Exercise:
Retype all of the listing exactly, passing over any picture you find.

Dataset section:

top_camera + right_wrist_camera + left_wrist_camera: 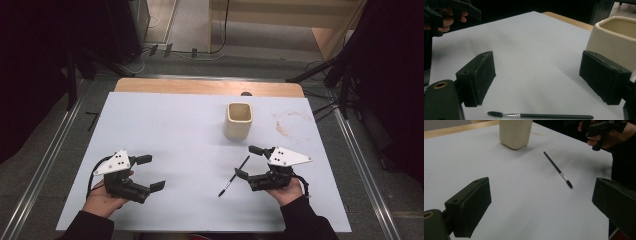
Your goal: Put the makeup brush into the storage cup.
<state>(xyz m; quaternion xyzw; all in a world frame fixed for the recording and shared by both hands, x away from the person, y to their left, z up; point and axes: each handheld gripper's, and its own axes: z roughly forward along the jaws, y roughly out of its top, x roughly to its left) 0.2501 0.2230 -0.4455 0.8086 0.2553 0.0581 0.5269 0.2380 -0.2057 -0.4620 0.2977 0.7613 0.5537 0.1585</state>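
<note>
Thin, light, stiff brush (pixel 233 176) lies flat at lower centre beside the wide-open, empty right tool (pixel 248 161); pinch its mid-handle.

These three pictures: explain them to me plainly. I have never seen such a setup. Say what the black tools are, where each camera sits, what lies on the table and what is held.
A person holds a hand-operated gripper in each hand: left gripper, right gripper. The high view looks down from above the table. The other two cameras ride on the grippers and look along their black jaws. On the table stand a cream square cup and, lying flat, a small black spoolie brush, just in front of the right gripper. Both pairs of jaws stand open; nothing is held.
</note>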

Response to this exercise:
top_camera + right_wrist_camera + left_wrist_camera: 
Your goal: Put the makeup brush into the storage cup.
<state>(xyz m; quaternion xyzw; all in a world frame fixed for the recording and shared by both hands, x away from the person, y to their left, z up; point and axes: each handheld gripper's, and its own axes: z roughly forward along the jaws, y roughly out of its top, x roughly to its left) 0.2501 0.2230 -0.4455 0.8086 0.2553 0.0581 0.5269 0.2380 -0.2057 -0.4620 0.2977 0.7613 0.5537 0.1585</state>
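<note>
Thin, light, stiff brush (pixel 233 176) lies flat at lower centre beside the wide-open, empty right tool (pixel 248 161); pinch its mid-handle.

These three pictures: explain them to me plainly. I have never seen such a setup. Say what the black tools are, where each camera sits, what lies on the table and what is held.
A person holds a hand-operated gripper in each hand: left gripper, right gripper. The high view looks down from above the table. The other two cameras ride on the grippers and look along their black jaws. On the table stand a cream square cup and, lying flat, a small black spoolie brush, just in front of the right gripper. Both pairs of jaws stand open; nothing is held.
</note>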

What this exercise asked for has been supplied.